*WHAT YOU NEED TO DO*.
Go through the entries below and print, exactly, the lines starting at the one with "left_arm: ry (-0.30" and ending at the one with "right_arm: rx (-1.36", keeping both ends and no others.

[[ SUPPLIED MATERIAL open ]]

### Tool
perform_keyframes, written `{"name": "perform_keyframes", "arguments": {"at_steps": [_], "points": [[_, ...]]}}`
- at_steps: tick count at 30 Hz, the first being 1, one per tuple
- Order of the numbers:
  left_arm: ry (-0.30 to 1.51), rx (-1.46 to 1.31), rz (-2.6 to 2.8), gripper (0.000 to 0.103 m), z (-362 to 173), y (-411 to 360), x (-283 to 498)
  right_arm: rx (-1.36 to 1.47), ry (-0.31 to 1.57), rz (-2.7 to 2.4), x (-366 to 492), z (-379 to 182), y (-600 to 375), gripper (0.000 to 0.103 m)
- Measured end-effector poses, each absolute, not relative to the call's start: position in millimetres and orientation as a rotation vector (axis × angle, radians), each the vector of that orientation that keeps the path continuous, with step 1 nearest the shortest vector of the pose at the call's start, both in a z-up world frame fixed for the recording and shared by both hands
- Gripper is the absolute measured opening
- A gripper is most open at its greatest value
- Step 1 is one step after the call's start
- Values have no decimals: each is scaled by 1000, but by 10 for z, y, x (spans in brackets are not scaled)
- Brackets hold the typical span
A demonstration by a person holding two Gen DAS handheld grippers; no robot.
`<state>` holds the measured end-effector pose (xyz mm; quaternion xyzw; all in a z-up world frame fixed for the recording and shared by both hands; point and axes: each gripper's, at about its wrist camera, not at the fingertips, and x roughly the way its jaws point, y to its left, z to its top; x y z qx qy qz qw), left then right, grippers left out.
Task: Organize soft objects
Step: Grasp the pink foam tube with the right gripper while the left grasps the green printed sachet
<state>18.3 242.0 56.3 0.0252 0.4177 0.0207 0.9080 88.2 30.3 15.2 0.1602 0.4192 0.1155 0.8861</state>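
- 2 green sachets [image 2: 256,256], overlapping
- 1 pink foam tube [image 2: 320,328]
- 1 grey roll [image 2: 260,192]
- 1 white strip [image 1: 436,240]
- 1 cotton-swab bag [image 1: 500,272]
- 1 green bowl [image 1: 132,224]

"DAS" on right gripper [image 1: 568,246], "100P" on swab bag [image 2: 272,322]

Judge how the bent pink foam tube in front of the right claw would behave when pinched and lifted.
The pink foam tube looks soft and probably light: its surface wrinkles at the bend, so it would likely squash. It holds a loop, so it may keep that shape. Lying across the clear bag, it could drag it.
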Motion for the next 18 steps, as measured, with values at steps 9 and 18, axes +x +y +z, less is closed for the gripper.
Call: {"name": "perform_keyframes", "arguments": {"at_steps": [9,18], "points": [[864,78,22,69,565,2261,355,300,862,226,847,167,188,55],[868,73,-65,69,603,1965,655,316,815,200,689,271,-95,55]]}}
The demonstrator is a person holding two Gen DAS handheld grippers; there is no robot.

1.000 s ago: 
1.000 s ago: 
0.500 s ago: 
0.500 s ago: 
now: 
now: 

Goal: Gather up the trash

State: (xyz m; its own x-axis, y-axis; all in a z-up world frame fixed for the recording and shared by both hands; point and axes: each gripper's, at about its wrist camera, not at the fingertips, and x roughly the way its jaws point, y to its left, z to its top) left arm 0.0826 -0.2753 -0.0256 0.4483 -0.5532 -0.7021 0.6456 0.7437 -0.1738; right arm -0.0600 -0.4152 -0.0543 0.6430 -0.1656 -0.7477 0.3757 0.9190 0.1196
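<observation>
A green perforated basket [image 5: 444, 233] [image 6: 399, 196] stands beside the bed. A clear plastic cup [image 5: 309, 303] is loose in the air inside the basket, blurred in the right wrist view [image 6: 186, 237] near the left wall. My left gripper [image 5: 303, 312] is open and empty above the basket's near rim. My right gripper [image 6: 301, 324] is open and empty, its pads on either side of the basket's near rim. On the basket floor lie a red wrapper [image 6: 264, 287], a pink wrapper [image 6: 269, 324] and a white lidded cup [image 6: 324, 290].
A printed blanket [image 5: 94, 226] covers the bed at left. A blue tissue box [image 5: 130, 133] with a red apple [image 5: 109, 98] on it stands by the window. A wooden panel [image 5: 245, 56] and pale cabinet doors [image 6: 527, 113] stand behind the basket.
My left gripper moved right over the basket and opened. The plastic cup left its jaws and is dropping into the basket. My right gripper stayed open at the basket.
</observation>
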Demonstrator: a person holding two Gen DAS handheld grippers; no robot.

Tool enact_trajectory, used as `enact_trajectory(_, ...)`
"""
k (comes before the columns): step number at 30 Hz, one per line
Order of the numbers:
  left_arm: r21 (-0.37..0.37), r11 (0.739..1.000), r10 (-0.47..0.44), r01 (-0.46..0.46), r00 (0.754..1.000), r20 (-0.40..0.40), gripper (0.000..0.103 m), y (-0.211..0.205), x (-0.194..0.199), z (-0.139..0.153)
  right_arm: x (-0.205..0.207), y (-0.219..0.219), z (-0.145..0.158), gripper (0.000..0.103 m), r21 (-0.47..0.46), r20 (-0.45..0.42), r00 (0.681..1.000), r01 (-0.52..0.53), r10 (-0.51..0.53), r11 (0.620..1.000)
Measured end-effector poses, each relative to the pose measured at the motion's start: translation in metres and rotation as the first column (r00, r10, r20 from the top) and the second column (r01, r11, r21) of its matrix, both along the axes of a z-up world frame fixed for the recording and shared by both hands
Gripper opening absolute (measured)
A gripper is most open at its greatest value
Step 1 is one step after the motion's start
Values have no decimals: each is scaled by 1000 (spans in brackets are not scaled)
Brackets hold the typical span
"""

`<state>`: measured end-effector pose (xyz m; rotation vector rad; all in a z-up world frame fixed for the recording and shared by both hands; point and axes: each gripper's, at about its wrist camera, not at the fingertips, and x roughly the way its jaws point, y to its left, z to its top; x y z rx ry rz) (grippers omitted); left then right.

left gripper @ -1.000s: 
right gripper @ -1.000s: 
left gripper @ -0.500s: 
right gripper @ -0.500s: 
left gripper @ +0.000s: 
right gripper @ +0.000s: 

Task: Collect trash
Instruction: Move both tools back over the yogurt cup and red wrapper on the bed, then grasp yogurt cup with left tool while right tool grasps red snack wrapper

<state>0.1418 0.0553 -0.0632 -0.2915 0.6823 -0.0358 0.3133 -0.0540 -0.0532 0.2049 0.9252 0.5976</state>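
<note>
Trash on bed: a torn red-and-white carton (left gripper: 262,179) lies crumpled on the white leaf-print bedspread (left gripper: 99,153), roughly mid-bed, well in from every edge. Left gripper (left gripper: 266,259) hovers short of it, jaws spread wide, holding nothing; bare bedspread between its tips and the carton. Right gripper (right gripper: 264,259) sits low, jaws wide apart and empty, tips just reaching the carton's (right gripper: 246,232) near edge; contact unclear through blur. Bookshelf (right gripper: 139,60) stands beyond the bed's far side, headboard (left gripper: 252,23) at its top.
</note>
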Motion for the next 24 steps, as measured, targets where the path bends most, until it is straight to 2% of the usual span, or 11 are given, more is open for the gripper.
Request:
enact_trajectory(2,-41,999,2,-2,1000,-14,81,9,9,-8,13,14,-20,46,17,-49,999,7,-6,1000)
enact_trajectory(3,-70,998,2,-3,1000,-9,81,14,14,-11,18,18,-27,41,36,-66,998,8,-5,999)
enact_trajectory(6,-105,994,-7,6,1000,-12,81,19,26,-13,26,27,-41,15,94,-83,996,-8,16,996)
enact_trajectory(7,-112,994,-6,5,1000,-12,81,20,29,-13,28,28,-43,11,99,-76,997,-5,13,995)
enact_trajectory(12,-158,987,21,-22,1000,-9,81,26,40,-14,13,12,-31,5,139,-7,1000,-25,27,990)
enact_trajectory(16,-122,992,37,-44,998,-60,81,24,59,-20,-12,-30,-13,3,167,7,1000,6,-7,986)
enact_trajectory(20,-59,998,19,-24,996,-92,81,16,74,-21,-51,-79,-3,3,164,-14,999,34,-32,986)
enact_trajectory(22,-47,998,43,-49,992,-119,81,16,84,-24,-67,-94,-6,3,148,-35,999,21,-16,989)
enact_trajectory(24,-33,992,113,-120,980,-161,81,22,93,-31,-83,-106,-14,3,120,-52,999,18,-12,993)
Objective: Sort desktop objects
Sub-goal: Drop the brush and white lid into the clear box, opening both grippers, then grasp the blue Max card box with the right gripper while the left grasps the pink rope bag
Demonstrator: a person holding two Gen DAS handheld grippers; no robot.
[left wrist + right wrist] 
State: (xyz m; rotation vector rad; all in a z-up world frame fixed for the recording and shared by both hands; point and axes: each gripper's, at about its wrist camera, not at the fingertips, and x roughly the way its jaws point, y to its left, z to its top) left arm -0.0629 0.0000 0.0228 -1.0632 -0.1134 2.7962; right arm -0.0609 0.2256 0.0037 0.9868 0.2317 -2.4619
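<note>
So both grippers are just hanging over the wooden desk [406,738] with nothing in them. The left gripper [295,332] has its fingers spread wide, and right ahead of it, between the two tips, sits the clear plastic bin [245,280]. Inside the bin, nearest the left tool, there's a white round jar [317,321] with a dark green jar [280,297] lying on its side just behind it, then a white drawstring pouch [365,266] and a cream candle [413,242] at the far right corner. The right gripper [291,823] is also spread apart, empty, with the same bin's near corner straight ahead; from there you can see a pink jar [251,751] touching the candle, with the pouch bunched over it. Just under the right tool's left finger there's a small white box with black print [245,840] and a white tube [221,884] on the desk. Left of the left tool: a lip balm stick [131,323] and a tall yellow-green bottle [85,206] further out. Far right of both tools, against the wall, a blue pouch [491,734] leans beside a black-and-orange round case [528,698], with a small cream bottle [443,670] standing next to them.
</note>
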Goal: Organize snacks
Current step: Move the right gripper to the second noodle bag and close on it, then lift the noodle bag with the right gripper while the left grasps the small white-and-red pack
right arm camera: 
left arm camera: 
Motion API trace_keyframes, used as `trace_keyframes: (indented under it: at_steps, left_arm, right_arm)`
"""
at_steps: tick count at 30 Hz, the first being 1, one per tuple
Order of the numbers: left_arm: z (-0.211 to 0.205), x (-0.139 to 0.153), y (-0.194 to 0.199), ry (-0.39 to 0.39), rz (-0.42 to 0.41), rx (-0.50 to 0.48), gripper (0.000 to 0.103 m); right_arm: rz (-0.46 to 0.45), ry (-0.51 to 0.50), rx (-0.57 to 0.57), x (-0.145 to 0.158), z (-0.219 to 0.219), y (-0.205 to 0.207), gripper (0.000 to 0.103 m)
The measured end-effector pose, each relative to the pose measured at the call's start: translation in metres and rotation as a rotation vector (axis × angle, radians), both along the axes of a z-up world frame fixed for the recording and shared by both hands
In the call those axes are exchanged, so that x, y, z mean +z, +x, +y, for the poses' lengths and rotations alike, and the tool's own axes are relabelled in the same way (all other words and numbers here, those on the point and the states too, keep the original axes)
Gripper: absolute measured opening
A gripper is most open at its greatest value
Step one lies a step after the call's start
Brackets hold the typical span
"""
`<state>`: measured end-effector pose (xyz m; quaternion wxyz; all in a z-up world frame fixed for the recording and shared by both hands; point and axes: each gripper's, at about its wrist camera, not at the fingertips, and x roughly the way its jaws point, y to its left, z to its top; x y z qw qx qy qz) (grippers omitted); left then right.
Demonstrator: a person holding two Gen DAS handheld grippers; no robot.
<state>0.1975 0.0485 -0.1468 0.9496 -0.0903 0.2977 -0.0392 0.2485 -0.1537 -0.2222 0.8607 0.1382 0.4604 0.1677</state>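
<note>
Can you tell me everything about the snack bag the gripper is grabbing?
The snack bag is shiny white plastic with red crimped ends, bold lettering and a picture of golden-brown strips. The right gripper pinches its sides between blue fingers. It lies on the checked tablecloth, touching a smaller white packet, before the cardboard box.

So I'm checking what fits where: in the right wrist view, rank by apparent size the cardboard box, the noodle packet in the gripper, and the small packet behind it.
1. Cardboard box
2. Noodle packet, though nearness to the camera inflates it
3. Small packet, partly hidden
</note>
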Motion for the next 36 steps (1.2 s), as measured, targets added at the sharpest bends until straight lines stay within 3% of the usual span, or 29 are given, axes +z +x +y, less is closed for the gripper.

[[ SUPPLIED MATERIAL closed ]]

*ANSWER SECTION*.
  left_arm: ry (-0.30 to 1.51), rx (-1.46 to 1.31), rz (-2.6 to 2.8), gripper (0.000 to 0.103 m), z (-362 to 173), y (-411 to 360), x (-283 to 498)
  right_arm: rx (-1.36 to 1.47), ry (-0.31 to 1.57), rz (-2.7 to 2.4), x (-366 to 492), z (-379 to 182), y (-600 to 375), gripper (0.000 to 0.103 m)

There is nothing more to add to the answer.